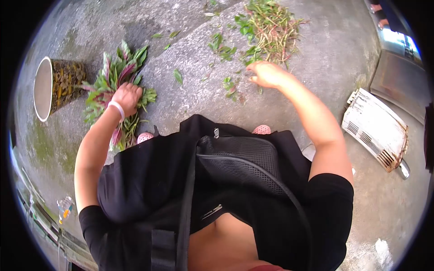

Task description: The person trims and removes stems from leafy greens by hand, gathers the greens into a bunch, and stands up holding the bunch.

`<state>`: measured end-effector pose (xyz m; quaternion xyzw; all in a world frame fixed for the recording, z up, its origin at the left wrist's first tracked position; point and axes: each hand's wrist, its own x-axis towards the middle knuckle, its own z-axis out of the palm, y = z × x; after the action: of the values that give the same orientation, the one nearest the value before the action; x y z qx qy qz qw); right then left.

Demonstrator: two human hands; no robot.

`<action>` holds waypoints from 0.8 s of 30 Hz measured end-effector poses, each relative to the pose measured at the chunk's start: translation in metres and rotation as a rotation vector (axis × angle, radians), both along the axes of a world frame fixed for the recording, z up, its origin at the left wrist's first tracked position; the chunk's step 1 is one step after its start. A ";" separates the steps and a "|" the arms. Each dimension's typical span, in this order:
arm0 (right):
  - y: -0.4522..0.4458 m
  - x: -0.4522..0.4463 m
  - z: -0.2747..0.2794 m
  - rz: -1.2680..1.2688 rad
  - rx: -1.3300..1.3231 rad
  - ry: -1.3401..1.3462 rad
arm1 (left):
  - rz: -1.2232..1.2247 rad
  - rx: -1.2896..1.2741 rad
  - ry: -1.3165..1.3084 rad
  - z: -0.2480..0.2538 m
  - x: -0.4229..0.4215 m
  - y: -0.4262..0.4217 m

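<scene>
On the left, a bunch of green and purple leafy stems [101, 97] lies on the concrete ground. My left hand [127, 98], with a pale band at the wrist, is closed over the stems at the bunch's right side. My right hand [266, 75] hovers near the lower edge of a heap of thin reddish-green stems [275, 34]; its thumb and fingers are apart, and nothing shows between them. Small loose leaves [229, 86] lie just left of my right hand, and a single leaf [178, 76] is between the two hands.
A patterned bin [68, 83] lies left of the bunch. At the right are a rusty white metal panel [373, 126] and a dark flat sheet [400, 81]. Part of another person [391, 16] shows at the top right. A clear plastic item [66, 205] lies lower left.
</scene>
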<state>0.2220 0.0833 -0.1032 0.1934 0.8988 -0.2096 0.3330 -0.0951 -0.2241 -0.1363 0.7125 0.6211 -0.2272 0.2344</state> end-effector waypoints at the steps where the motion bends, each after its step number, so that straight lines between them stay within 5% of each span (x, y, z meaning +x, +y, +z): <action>1: 0.003 0.006 -0.002 -0.005 0.008 0.015 | 0.020 0.014 -0.018 0.000 -0.004 -0.002; 9: 0.021 0.009 -0.003 -0.128 0.037 -0.001 | 0.156 0.053 -0.035 0.040 -0.029 0.015; 14: 0.023 0.004 -0.008 -0.099 0.008 0.089 | 0.477 0.141 -0.067 0.077 -0.059 0.023; 18: 0.020 -0.001 -0.009 -0.133 -0.021 0.101 | 0.608 0.295 -0.281 0.115 -0.092 0.027; 20: 0.020 -0.009 -0.010 -0.203 -0.101 0.116 | 0.964 0.236 -0.548 0.137 -0.094 0.038; 24: -0.012 -0.043 0.000 -0.297 -0.284 0.166 | 0.968 0.240 -0.632 0.132 -0.099 0.043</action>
<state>0.1795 0.0711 -0.1027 0.2567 0.8462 -0.3960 0.2474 -0.1943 -0.1808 -0.0042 0.4026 0.7970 0.2009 0.4029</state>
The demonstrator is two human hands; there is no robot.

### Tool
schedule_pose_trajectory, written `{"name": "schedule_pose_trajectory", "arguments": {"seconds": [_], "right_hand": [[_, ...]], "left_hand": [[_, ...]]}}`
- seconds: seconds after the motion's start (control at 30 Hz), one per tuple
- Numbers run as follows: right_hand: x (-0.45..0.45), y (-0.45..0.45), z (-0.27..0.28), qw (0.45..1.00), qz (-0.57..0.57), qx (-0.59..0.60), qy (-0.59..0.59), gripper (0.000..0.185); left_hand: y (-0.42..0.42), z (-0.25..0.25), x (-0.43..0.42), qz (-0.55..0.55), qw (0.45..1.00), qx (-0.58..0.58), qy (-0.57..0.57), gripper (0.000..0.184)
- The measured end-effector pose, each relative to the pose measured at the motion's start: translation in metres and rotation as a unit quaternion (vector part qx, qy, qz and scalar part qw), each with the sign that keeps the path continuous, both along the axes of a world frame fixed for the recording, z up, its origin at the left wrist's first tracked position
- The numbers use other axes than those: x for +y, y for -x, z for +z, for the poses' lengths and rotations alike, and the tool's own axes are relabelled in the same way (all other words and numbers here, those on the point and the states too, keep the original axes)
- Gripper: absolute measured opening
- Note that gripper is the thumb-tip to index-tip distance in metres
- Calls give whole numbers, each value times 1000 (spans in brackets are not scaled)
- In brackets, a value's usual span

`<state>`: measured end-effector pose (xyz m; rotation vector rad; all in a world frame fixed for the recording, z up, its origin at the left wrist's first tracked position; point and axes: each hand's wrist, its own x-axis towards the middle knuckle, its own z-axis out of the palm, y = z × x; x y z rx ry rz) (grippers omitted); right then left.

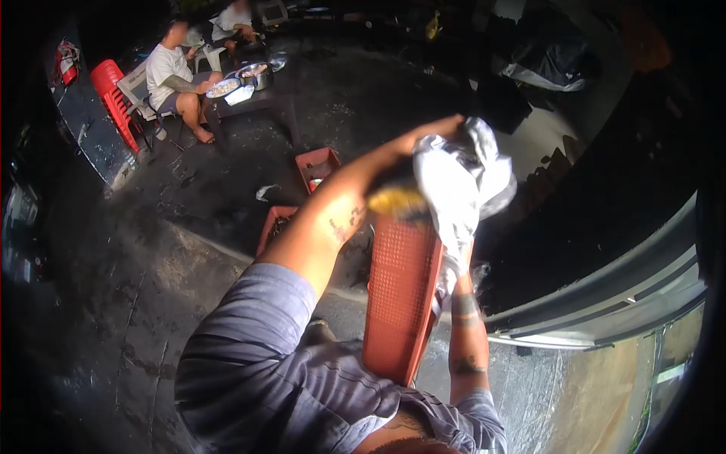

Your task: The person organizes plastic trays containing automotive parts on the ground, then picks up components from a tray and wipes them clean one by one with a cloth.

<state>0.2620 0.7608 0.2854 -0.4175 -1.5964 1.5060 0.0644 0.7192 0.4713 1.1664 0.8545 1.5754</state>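
A crumpled silver-white plastic bag (454, 181), blurred and partly glaring, hangs over the upper end of a red perforated basket (401, 295). The basket stands on end, tilted, between my arms. My left hand (448, 127) reaches across to the bag's upper left edge; its fingers are hidden or smeared. The bag covers my right hand, and only the tattooed forearm shows below it, beside the basket's right edge. A blurred yellow thing (397, 203) lies between my left forearm and the bag.
Two red crates (318, 163) (274, 227) rest on the dark floor beyond my left arm. A seated person (168, 72) is at a low table (261, 106) with a tray and a pot. Stacked red chairs (113, 98) stand behind, near another person (233, 23).
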Motion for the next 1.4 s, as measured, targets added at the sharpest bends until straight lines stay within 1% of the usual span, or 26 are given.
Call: {"name": "schedule_pose_trajectory", "arguments": {"seconds": [0.07, 0.13, 0.17, 0.2, 0.27, 0.3, 0.33, 0.4, 0.43, 0.47, 0.53, 0.67, 0.73, 0.83, 0.87, 0.93, 1.07, 1.1, 1.13, 1.17, 1.2, 1.23, 1.27, 1.3, 1.33, 1.4], "right_hand": [[5, 3, -11, 997, 54, 47, 35, 32], [15, 8, -33, 988, -45, -134, -60, 37], [-12, 0, 2, 997, -24, -1, -76, 42], [-13, 2, -6, 996, -37, -18, -83, 39], [-15, -1, -5, 984, -1, -173, -44, 30], [-9, 5, -19, 979, -30, -169, -107, 23], [-2, 2, -28, 986, -27, -165, -5, 26], [10, 0, -29, 922, -106, -333, -166, 32], [10, -6, -25, 868, -190, -315, -334, 27], [36, -5, -50, 923, -148, -305, -184, 26], [17, -13, 6, 858, -194, -340, -333, 26], [16, -8, 43, 835, -162, -362, -381, 34], [6, -13, 67, 821, -154, -349, -426, 28], [-2, -15, 85, 801, -162, -287, -499, 16], [-3, -16, 86, 801, -160, -287, -500, 16], [0, -13, 92, 784, -167, -259, -540, 13], [-1, -13, 108, 755, -208, -291, -549, 12], [10, -11, 102, 749, -229, -289, -551, 12], [25, -13, 94, 743, -249, -290, -549, 11], [36, -16, 95, 753, -266, -299, -522, 8], [50, -21, 89, 742, -296, -329, -503, 8], [57, -24, 87, 732, -314, -330, -507, 8], [61, -28, 84, 721, -329, -332, -511, 8], [65, -33, 80, 719, -330, -333, -513, 8], [68, -37, 76, 715, -313, -347, -521, 9], [74, -48, 69, 711, -297, -366, -522, 10]], "left_hand": [[2, -56, -11, 40, 998, 43, 10, 31], [2, -87, -17, 82, 995, 62, 10, 31], [1, -93, -23, 95, 993, 65, 10, 31], [1, -100, -31, 107, 992, 68, 9, 31], [1, -114, -52, 116, 990, 80, 14, 31], [-2, -121, -66, 116, 989, 86, 14, 31], [-7, -127, -79, 118, 988, 96, 13, 30], [-14, -125, -97, 105, 987, 120, 4, 30], [-15, -119, -103, 99, 985, 141, -3, 30], [-14, -112, -101, 95, 981, 168, -9, 30], [-6, -92, -94, 81, 965, 248, -22, 30], [-7, -52, -90, 37, 930, 362, -47, 30], [-16, -42, -92, 27, 941, 338, -15, 36], [-20, -40, -84, 123, 970, 186, 99, 31], [-9, -53, -75, 145, 952, 269, -9, 30], [5, -61, -66, 265, 767, 582, -51, 28], [19, -89, -54, 413, 673, 567, -235, 18], [2, -74, -72, 353, 829, 408, -145, 20], [-19, -65, -89, 359, 885, 293, -50, 23], [-43, -68, -98, 369, 906, 195, -73, 28], [-51, -78, -107, 378, 896, 233, -21, 30], [-56, -95, -114, 401, 849, 330, -98, 31], [-58, -122, -115, 380, 870, 312, -20, 31], [-61, -134, -122, 358, 886, 294, -16, 30], [-45, -191, -116, 393, 854, 341, 23, 29], [-50, -159, -161, 304, 900, 311, 28, 38]]}}
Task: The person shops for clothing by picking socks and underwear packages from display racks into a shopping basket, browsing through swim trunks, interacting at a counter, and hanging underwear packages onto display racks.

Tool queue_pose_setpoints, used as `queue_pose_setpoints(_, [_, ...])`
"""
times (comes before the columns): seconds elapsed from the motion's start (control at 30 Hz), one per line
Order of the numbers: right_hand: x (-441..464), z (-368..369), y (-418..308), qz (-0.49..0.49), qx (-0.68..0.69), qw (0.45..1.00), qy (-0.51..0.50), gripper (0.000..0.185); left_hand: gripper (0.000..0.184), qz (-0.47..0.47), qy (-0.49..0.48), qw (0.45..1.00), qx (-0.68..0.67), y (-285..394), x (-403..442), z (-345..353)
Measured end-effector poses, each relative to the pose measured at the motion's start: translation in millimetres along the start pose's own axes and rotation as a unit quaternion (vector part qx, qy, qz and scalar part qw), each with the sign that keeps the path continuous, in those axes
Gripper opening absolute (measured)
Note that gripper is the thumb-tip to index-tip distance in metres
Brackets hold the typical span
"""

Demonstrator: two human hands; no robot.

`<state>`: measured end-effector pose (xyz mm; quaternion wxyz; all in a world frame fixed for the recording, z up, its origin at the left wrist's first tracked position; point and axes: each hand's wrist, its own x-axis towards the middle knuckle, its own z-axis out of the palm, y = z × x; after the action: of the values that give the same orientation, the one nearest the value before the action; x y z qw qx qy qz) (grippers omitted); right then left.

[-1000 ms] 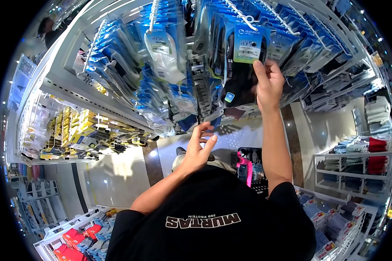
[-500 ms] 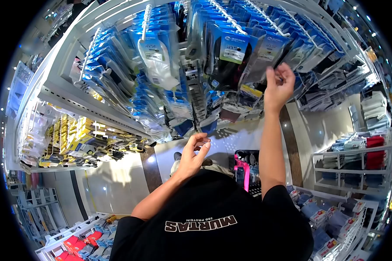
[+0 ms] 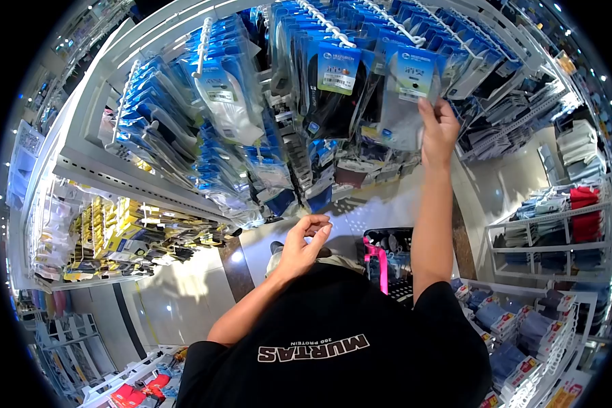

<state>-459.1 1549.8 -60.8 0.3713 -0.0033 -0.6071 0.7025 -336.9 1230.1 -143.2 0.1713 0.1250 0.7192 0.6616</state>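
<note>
My right hand point(image 3: 439, 132) pinches the right edge of a blue-topped clear packet point(image 3: 409, 102) with pale grey socks in it. That packet hangs at the front of a white rack peg point(image 3: 404, 30), its face turned towards me. Just left of it hangs a similar packet of black socks point(image 3: 330, 88). Lower down, my left hand point(image 3: 304, 246) hovers in front of my body, fingers loosely curled and thumb apart, with nothing visible in it. White socks point(image 3: 230, 112) in another packet hang further left.
A dark basket point(image 3: 398, 262) with a pink handle is beside me, low down. Yellow-labelled packets point(image 3: 119, 217) fill a rack at left. Folded red garments point(image 3: 584, 217) sit on a shelf at right, and more packed goods point(image 3: 506, 347) stand behind me.
My right hand has closed on the grey sock packet's edge, and the packet now faces me more squarely. The left hand stays nearly in place. The view has shifted slightly.
</note>
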Motion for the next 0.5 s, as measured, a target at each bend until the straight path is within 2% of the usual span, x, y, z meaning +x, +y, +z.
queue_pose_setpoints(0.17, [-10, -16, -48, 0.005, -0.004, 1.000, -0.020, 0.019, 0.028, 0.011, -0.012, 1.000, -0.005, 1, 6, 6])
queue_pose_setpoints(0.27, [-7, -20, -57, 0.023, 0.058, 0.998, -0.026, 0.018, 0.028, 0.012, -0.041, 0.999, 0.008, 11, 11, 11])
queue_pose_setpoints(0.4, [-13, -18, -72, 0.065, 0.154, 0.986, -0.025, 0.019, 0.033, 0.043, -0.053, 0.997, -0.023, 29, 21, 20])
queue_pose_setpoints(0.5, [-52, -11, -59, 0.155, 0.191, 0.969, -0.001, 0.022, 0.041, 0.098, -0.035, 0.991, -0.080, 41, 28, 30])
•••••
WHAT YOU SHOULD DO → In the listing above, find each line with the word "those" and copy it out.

SOLUTION FOR THIS PROBLEM →
- The numbers use other axes than those: x for +y, y for -x, z for +z, for the poses' lengths and rotations alike, and the tool's own axes are relabelled in the same way (all other words and numbers here, those on the point and the states too, keep the original axes)
Measured end-effector poses, each relative to the pose measured at the motion's start: translation in millimetres along the start pose's own axes and rotation as a unit quaternion (vector part qx, qy, qz and scalar part qw), each with the sign that keeps the path continuous, in those axes

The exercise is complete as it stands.